#### [Description of the task]
Write out each line below exactly as it appears.

Data excerpts
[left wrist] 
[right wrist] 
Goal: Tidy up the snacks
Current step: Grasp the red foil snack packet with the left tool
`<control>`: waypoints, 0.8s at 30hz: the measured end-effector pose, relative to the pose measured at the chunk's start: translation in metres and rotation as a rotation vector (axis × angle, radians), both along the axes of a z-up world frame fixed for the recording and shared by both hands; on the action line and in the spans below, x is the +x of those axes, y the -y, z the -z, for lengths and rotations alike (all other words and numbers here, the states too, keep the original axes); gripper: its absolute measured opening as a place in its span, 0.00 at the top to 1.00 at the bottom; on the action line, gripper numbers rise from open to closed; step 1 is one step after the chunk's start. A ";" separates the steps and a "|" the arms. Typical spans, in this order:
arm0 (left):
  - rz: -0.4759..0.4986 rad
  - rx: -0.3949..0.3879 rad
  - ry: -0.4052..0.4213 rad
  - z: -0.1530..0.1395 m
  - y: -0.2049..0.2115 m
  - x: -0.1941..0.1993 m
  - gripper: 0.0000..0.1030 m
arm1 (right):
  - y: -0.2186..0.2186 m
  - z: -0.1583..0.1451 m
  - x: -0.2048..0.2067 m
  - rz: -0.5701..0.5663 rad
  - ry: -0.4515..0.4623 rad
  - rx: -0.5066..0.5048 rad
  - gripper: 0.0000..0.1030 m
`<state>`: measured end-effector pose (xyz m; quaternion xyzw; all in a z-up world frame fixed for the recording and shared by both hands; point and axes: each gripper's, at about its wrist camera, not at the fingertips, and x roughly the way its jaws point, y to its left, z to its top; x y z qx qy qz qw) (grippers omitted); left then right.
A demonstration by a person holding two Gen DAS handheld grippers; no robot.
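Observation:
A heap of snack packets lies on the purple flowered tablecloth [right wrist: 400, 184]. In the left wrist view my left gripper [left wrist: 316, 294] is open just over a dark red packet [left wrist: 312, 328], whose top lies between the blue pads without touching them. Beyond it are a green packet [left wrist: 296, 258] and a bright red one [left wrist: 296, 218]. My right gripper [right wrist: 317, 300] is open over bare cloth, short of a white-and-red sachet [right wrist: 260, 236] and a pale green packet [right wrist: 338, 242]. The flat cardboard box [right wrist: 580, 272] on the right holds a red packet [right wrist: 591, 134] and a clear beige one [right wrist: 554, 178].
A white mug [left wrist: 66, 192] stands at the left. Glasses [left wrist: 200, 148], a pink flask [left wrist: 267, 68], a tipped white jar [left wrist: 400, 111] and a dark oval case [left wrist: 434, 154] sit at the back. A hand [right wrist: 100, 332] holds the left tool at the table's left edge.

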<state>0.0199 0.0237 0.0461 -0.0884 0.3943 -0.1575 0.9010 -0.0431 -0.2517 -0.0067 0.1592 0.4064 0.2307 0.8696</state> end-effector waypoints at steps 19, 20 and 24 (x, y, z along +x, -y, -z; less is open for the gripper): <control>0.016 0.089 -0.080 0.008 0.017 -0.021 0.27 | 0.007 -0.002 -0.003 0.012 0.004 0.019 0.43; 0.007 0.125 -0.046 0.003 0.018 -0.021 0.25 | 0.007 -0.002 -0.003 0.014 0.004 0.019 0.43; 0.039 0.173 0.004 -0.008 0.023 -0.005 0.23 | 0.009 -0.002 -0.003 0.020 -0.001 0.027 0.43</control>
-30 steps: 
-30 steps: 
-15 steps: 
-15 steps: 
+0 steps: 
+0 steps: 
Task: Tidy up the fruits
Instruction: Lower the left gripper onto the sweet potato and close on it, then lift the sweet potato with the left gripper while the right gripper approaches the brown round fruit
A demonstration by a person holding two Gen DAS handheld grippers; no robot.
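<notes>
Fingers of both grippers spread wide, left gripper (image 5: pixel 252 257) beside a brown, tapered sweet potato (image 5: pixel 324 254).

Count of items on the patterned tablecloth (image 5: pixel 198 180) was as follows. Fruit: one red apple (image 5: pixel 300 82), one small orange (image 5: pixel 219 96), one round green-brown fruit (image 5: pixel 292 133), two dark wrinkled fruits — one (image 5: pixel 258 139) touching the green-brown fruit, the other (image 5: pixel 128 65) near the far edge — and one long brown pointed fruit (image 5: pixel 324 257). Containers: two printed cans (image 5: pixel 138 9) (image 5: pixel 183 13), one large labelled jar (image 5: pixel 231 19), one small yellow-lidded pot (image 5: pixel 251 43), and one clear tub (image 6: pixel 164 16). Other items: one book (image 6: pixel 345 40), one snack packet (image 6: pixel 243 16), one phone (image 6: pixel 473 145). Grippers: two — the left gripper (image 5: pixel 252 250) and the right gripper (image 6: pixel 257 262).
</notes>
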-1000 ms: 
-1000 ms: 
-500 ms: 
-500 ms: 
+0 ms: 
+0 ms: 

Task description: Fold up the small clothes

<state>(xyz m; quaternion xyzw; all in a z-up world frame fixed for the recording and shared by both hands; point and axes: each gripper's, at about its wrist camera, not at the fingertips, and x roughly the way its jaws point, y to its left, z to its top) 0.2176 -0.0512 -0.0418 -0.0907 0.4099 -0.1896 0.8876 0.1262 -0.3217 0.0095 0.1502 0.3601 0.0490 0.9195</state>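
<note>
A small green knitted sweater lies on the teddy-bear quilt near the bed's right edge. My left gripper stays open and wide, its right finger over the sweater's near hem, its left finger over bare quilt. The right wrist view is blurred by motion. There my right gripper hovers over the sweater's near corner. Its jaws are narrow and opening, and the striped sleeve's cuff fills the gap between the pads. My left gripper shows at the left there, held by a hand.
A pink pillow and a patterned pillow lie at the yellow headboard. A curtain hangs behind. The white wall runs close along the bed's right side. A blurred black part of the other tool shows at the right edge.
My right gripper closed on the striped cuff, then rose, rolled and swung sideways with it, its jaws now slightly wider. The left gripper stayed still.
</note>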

#### [Problem solution]
[left wrist] 
[right wrist] 
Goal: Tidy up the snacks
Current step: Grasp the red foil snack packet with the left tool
`<control>`: waypoints, 0.8s at 30hz: the measured end-effector pose, relative to the pose measured at the chunk's start: translation in metres and rotation as a rotation vector (axis × angle, radians), both along the axes of a z-up world frame fixed for the recording and shared by both hands; on the action line and in the spans below, x is the +x of those axes, y the -y, z the -z, for lengths and rotations alike (all other words and numbers here, the states too, keep the original axes); gripper: its absolute measured opening as a place in its span, 0.00 at the top to 1.00 at the bottom; on the action line, gripper numbers rise from open to closed; step 1 is one step after the chunk's start. A ";" separates the steps and a "|" the arms. Typical spans, in this order:
arm0 (left):
  - rz: -0.4759..0.4986 rad
  - rx: -0.3949..0.3879 rad
  - ry: -0.4052..0.4213 rad
  - z: -0.1530..0.1395 m
  - y: -0.2049..0.2115 m
  - x: -0.1941..0.1993 m
  - gripper: 0.0000..0.1030 m
arm1 (right):
  - y: -0.2186..0.2186 m
  - z: -0.1583..0.1451 m
  - x: -0.2048..0.2067 m
  - rz: -0.5701..0.5663 rad
  - ry: -0.4515..0.4623 rad
  - rx: -0.5066..0.5048 rad
  - gripper: 0.0000..0.1030 m
`<state>`: measured end-effector pose (xyz m; quaternion xyzw; all in a z-up world frame fixed for the recording and shared by both hands; point and axes: each gripper's, at about its wrist camera, not at the fingertips, and x roughly the way its jaws point, y to its left, z to its top; x y z qx qy qz qw) (grippers omitted); left then right.
A demonstration by a person holding two Gen DAS handheld grippers; no robot.
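Observation:
A heap of snack packets lies on the purple flowered tablecloth [right wrist: 400, 184]. In the left wrist view my left gripper [left wrist: 316, 294] is open just over a dark red packet [left wrist: 312, 328], whose top lies between the blue pads without touching them. Beyond it are a green packet [left wrist: 296, 258] and a bright red one [left wrist: 296, 218]. My right gripper [right wrist: 317, 300] is open over bare cloth, short of a white-and-red sachet [right wrist: 260, 236] and a pale green packet [right wrist: 338, 242]. The flat cardboard box [right wrist: 580, 272] on the right holds a red packet [right wrist: 591, 134] and a clear beige one [right wrist: 554, 178].
A white mug [left wrist: 66, 192] stands at the left. Glasses [left wrist: 200, 148], a pink flask [left wrist: 267, 68], a tipped white jar [left wrist: 400, 111] and a dark oval case [left wrist: 434, 154] sit at the back. A hand [right wrist: 100, 332] holds the left tool at the table's left edge.
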
<state>0.0199 0.0237 0.0461 -0.0884 0.3943 -0.1575 0.9010 -0.0431 -0.2517 -0.0067 0.1592 0.4064 0.2307 0.8696</state> end-effector waypoints at steps 19, 20 and 24 (x, y, z along +x, -y, -z; less is open for the gripper): <control>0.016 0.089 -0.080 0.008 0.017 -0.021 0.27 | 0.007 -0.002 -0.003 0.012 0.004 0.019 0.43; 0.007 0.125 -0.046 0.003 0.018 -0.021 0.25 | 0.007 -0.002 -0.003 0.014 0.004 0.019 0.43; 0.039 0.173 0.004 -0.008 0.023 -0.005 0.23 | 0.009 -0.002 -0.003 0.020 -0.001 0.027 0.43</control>
-30 steps: 
-30 steps: 
-15 steps: 
-15 steps: 
+0 steps: 
+0 steps: 
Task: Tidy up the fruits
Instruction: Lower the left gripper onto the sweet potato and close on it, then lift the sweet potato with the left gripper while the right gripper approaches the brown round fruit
A demonstration by a person holding two Gen DAS handheld grippers; no robot.
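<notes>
Fingers of both grippers spread wide, left gripper (image 5: pixel 252 257) beside a brown, tapered sweet potato (image 5: pixel 324 254).

Count of items on the patterned tablecloth (image 5: pixel 198 180) was as follows. Fruit: one red apple (image 5: pixel 300 82), one small orange (image 5: pixel 219 96), one round green-brown fruit (image 5: pixel 292 133), two dark wrinkled fruits — one (image 5: pixel 258 139) touching the green-brown fruit, the other (image 5: pixel 128 65) near the far edge — and one long brown pointed fruit (image 5: pixel 324 257). Containers: two printed cans (image 5: pixel 138 9) (image 5: pixel 183 13), one large labelled jar (image 5: pixel 231 19), one small yellow-lidded pot (image 5: pixel 251 43), and one clear tub (image 6: pixel 164 16). Other items: one book (image 6: pixel 345 40), one snack packet (image 6: pixel 243 16), one phone (image 6: pixel 473 145). Grippers: two — the left gripper (image 5: pixel 252 250) and the right gripper (image 6: pixel 257 262).
</notes>
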-1000 ms: 
-1000 ms: 
-500 ms: 
-500 ms: 
+0 ms: 
+0 ms: 

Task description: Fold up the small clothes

<state>(xyz m; quaternion xyzw; all in a z-up world frame fixed for the recording and shared by both hands; point and axes: each gripper's, at about its wrist camera, not at the fingertips, and x roughly the way its jaws point, y to its left, z to its top) 0.2176 -0.0512 -0.0418 -0.0907 0.4099 -0.1896 0.8876 0.1262 -0.3217 0.0095 0.1502 0.3601 0.0490 0.9195</state>
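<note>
A small green knitted sweater lies on the teddy-bear quilt near the bed's right edge. My left gripper stays open and wide, its right finger over the sweater's near hem, its left finger over bare quilt. The right wrist view is blurred by motion. There my right gripper hovers over the sweater's near corner. Its jaws are narrow and opening, and the striped sleeve's cuff fills the gap between the pads. My left gripper shows at the left there, held by a hand.
A pink pillow and a patterned pillow lie at the yellow headboard. A curtain hangs behind. The white wall runs close along the bed's right side. A blurred black part of the other tool shows at the right edge.
My right gripper closed on the striped cuff, then rose, rolled and swung sideways with it, its jaws now slightly wider. The left gripper stayed still.
</note>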

The given output is the complete response.